In recent years, some scholars have pointed out that the amplitude of diaphragm activity may play a decisive role in the occurrence of spontaneous hemopneumothorax, and that the amplitude of diaphragm activity increases during strenuous activities such as rejection of air and force, resulting in a sudden direct or indirect pull on the adhesive band at the top of the chest. If the tear is on the wall side or central part of the cord, only a hemothorax will occur. The diaphragm is more active in long and lean young people, and is more dependent on abdominal whistling because of the underdeveloped thoracic muscles, but the accumulation of fat in the abdominal cavity gradually increases after middle age, limiting the diaphragm activity to varying degrees, so even though the above pathological changes exist, they rarely develop. In women, the predominantly thoracic whistle has a lower incidence. The right lung is triple-lobed, and its lobe space plays a buffering role against the fierce downward pull, and there is still a liver under the right lung, which may be the reason why the right side has less morbidity. Therefore, patients with spontaneous hemopneumothorax are characterized by young age, more males than females, more left side than right side, and more long and lean body type. Bilateral spontaneous pneumothorax also occurs from time to time, mostly the left side first and the right side later, and in individual cases it occurs bilaterally at the same time, and the condition is critical and even life-threatening.
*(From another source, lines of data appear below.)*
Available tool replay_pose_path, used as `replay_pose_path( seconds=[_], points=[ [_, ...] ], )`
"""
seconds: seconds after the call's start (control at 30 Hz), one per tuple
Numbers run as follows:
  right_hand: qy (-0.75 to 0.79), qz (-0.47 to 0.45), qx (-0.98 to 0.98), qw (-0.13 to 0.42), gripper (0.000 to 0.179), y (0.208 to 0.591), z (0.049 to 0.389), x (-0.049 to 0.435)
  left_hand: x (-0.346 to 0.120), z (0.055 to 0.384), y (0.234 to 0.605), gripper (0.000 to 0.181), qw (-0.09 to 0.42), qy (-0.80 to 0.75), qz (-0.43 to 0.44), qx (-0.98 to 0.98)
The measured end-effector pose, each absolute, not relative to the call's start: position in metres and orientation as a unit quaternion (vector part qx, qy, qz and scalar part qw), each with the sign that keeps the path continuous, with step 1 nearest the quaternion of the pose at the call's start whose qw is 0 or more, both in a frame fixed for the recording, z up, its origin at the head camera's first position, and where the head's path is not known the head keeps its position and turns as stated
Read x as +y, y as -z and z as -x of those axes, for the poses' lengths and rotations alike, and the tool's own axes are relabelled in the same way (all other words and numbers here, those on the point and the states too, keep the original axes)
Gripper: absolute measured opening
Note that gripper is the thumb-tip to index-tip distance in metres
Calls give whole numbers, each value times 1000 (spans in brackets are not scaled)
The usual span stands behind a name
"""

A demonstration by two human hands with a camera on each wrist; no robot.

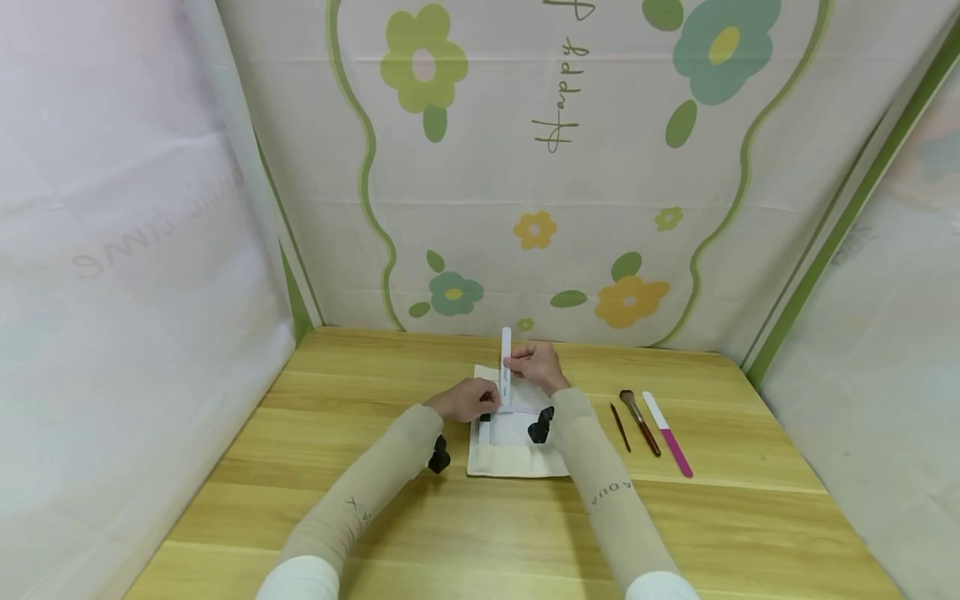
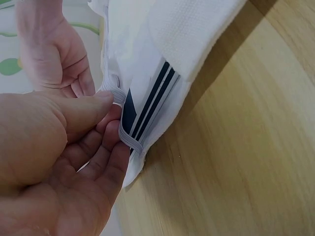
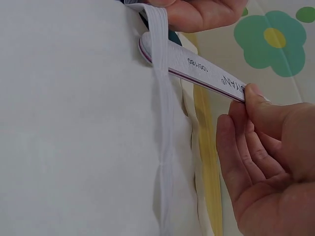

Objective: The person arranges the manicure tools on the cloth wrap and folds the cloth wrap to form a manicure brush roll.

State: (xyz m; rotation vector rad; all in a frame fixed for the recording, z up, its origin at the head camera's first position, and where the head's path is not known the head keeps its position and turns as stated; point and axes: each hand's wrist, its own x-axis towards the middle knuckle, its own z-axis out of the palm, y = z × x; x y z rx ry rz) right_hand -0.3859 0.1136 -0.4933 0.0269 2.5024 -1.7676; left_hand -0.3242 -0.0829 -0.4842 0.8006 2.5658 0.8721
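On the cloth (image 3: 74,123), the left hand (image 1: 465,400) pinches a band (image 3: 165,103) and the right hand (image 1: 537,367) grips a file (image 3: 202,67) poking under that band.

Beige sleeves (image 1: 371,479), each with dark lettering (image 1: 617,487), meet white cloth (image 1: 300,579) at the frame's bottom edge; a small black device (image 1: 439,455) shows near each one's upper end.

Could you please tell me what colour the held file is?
The file is white with a purplish edge, clearest in the right wrist view.
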Motion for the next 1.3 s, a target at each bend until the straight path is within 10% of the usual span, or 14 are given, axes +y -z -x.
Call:
replay_pose_path(
  seconds=[1.3],
  points=[
    [502, 12, 844, 188, 8, 494, 365, 119, -80, 318, 488, 12, 127, -336, -271, 893]
  ],
)
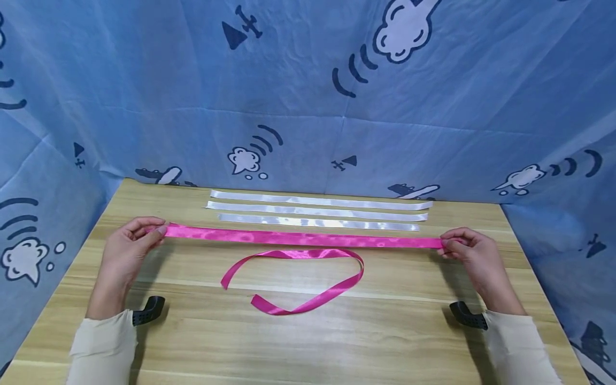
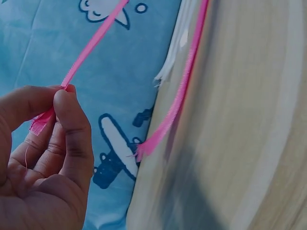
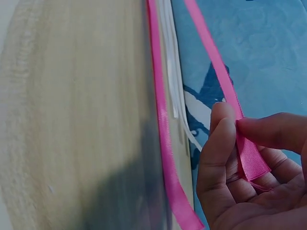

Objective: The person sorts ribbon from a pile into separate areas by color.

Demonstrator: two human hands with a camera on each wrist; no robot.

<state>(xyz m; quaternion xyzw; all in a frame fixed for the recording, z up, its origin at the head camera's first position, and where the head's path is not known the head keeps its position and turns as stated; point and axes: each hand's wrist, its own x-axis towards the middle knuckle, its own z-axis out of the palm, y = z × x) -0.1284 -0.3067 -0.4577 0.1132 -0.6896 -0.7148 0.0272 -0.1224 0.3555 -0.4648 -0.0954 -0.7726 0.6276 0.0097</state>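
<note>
A pink satin ribbon point(image 1: 303, 239) is stretched straight across the table between both hands. My left hand point(image 1: 126, 248) pinches its left end between thumb and finger; a short frayed tail sticks out past the grip in the left wrist view. At the other end, my right hand point(image 1: 475, 258) pinches it likewise, its tail lying over the curled fingers in the right wrist view. Both wrist views show another pink ribbon point(image 3: 163, 124) lying along the table below the held one. Nearer me, a curved pink ribbon point(image 1: 332, 293) lies in an open loop.
Three white ribbons point(image 1: 317, 211) lie side by side near the table's back edge, behind the pink one. Blue patterned cloth point(image 1: 298, 75) hangs around the back and sides of the wooden table point(image 1: 308, 347). Black wrist-worn pieces point(image 1: 150, 310) jut inward from both sleeves.
</note>
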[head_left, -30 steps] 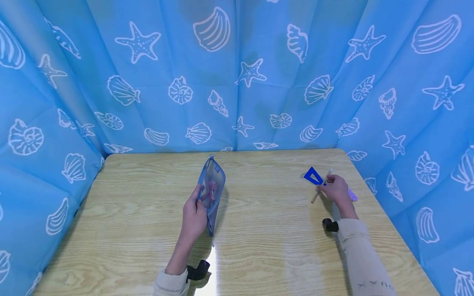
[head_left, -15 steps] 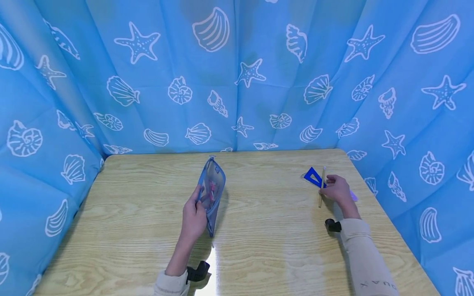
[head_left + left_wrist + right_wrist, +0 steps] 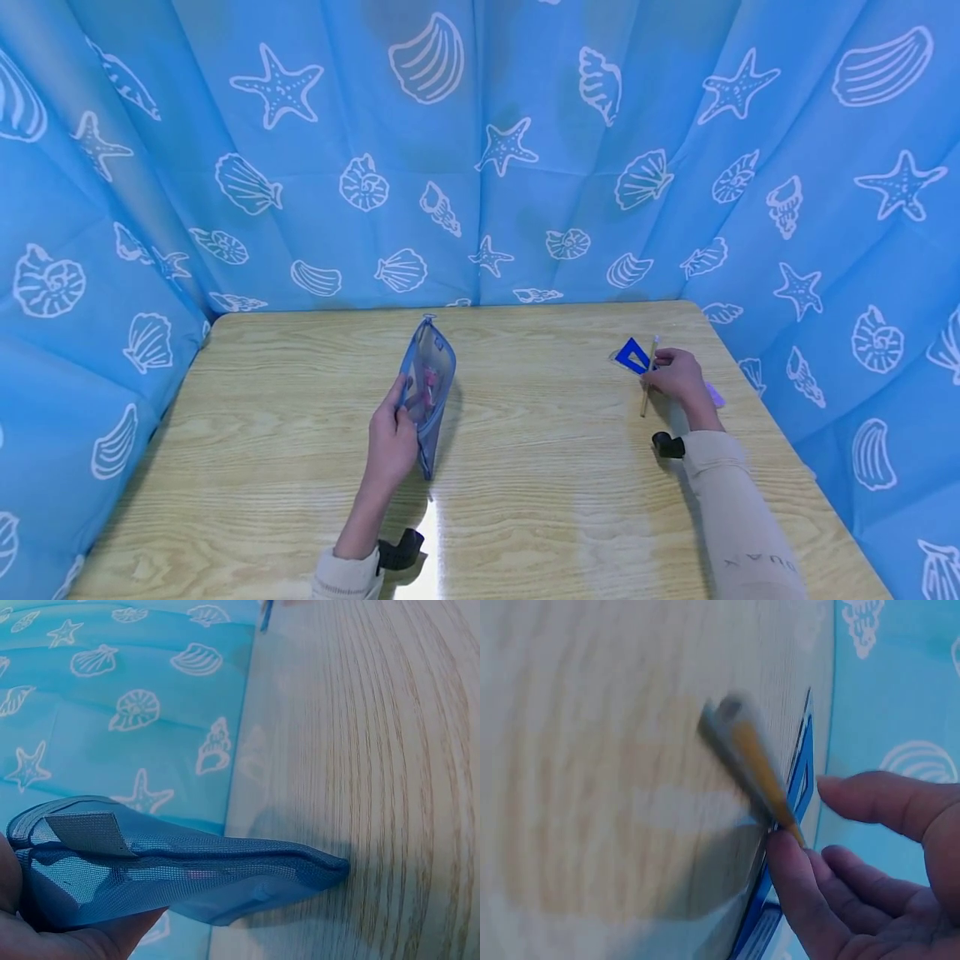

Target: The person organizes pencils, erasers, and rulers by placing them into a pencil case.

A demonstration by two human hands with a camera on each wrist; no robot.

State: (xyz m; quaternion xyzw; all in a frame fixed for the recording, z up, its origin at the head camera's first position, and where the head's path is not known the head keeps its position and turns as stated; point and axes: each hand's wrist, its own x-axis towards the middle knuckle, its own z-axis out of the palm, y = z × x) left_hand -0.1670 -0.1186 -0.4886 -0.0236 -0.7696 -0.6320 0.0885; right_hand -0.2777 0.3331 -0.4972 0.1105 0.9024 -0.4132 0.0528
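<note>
My left hand (image 3: 392,442) grips a blue mesh zip pouch (image 3: 442,375) by its near side, thumb in front, and the pouch stands on edge with its mouth parted. Something pink (image 3: 430,387) shows inside it. In the left wrist view the zipped edge of the pouch (image 3: 187,862) points away from the thumb. At the right, my right hand (image 3: 677,377) holds a pencil (image 3: 647,400) at the fingertips, tilted above the table. The right wrist view shows the pencil (image 3: 754,754) blurred against the index finger, with the thumb apart from it.
A blue set square (image 3: 632,354) lies just beyond the pencil, with a clear-edged piece beside it. Something purple (image 3: 715,396) lies partly hidden behind the right wrist. A shell-patterned blue curtain (image 3: 480,167) encloses the back and sides of the wooden table (image 3: 540,467).
The pencil in my right hand has swung from a slant to nearly upright in the head view. The hand itself shifted only slightly. My left hand and the pouch stayed where they were.
</note>
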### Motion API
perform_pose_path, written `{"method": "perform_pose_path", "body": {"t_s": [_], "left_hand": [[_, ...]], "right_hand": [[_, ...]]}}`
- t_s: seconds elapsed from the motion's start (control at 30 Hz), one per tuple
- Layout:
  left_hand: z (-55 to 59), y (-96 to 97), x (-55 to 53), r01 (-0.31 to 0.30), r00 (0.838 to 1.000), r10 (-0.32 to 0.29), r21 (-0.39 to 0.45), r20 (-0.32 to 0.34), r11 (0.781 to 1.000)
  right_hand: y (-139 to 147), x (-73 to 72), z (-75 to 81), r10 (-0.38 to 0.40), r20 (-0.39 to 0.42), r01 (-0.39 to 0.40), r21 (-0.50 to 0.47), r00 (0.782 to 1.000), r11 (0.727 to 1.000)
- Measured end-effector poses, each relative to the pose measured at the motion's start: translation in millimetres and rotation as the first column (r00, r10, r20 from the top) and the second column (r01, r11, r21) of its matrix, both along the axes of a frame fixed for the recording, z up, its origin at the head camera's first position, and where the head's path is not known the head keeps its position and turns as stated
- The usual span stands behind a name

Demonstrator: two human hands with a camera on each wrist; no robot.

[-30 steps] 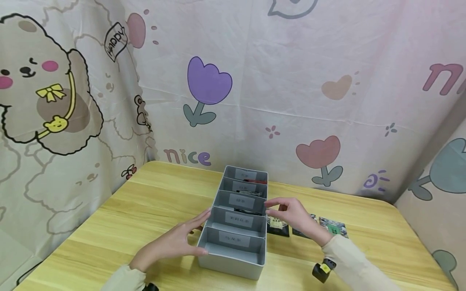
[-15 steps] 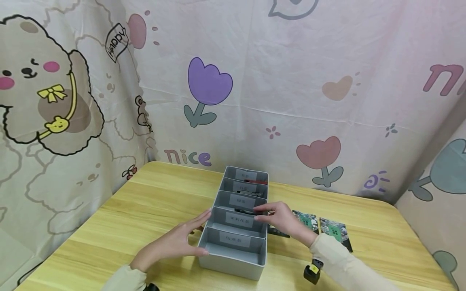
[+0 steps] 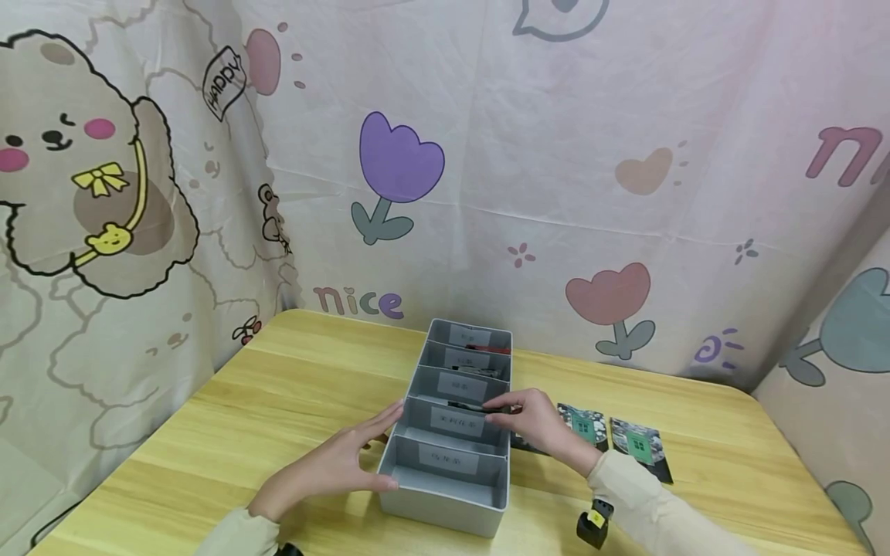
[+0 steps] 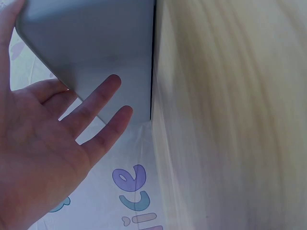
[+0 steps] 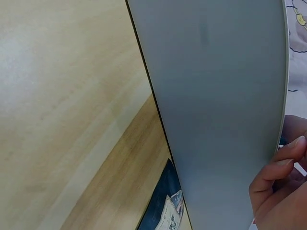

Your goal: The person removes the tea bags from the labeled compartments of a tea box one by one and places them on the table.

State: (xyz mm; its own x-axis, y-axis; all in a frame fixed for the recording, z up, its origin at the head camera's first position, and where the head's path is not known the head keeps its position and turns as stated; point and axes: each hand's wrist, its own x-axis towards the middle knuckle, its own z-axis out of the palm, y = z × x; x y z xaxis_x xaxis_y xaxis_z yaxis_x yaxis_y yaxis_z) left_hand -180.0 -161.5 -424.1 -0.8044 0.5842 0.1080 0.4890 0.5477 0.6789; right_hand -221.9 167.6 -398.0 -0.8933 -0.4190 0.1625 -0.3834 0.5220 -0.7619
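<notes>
A grey divided box point(image 3: 445, 506) with paper labels stands lengthwise on the table. My left hand point(image 3: 334, 463) rests at its left side, fingertips at the rim and thumb by the near corner. In the left wrist view, that hand's point(image 4: 53, 134) fingers are spread and mostly straight. My right hand point(image 3: 545, 425) reaches over the right rim into the middle compartment. Its thumb and index finger pinch the end of a dark tea packet point(image 3: 462, 406) lying there. The right wrist view shows this hand's point(image 5: 283, 187) fingers bent at the rim, the packet mostly hidden.
Two green-labelled packets, a middle one point(image 3: 582, 423) and a right one point(image 3: 641, 448), lie right of the box. A dark packet point(image 5: 165, 211) sits against its right wall. The far compartments hold a red packet point(image 3: 490, 350) and a grey packet point(image 3: 476, 371). A printed curtain point(image 3: 487, 255) hangs behind.
My right hand has moved left from the box's right rim into the middle compartment, onto the packet. The left hand has stayed in place.
</notes>
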Motion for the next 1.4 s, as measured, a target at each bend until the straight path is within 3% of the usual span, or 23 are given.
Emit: {"method": "perform_pose_path", "body": {"t_s": [0.77, 1.4], "left_hand": [[2.1, 1.2, 2.0, -0.007, 1.000, 0.007, -0.005, 0.004, 1.000], [3.3, 0.6, 2.2, -0.001, 1.000, 0.001, 0.002, 0.015, 1.000]], "right_hand": [[-2, -1.8, -3.8, -0.082, -0.051, 0.080, -0.051, 0.995, 0.996], [4, 4.0, 16.5, -0.080, -0.024, 0.077, -0.133, 0.996, 0.988]]}}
5.Pneumothorax secondary infection
In most cases, pulmonary blisters occur at the distal end of the bronchus above the eighth level, and most of them are not infected, but if the draining bronchus is blocked and the bronchus of pulmonary blisters is filled with inflammatory secretions, the patient may have fever, cough, sputum and other symptoms of infection, and sometimes after anti-infection treatment, the clinical symptoms improve, but the signs of infection on chest X-ray can still last for a longer period of time.